Planetary damage
Danny Ayers writes:
I can’t really be bothered blogging all the new SemWeb stuff these days, most of it ends up on Planet RDF anyhow.
What Danny probably doesn’t realize it that he’s pretty much my only connection to the Semantic Web stuff, leaving me with a rather false impression about how much actual stuff is coming out these days. Of course, I read Shelley Powers, but she’s more of an RDF Comet than a planet, and the other five or six RDF-heads I subscribe to almost never post about anything, RDF-related or not. I’m not about to subscribe to the Planet RDF feed, since I’d wind up reading Danny twice, and other people I don’t choose to read, so Planet RDF actually deprives me of RDF news.

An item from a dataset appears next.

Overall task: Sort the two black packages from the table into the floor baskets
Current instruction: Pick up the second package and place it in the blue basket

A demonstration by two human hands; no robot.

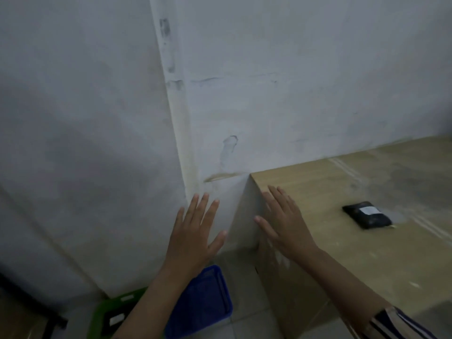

And, prior to this post, Planet Mozilla was doing the same thing to my readers: since most of what I might write about has already long since shown up there, I don’t write about it, and as a result I’ve certainly got at least one reader who would have and should have installed Firefox 1.5 rc 1, but hasn’t because I didn’t write about it being available, and what’s in it, and who ought to be testing it, because it had already been on planet.m.o half a dozen times before I might have written about it. But no more: the main reason I’m writing this post, beside wanting to put the idea in some heads that a Planet isn’t always a good thing, is to create yet another category, so I can redirect the feed Planet Mozilla fetches to only get things I put in the “Planet Fodder” category, which will let me start writing about Mozilla again. Odd, that.
Planets ought to be good things; it’s just that feed aggregators don’t know that post N on the planet’s feed is post X on the individual poster’s feed, and so you see it twice. Surely this problem should have gone away by now?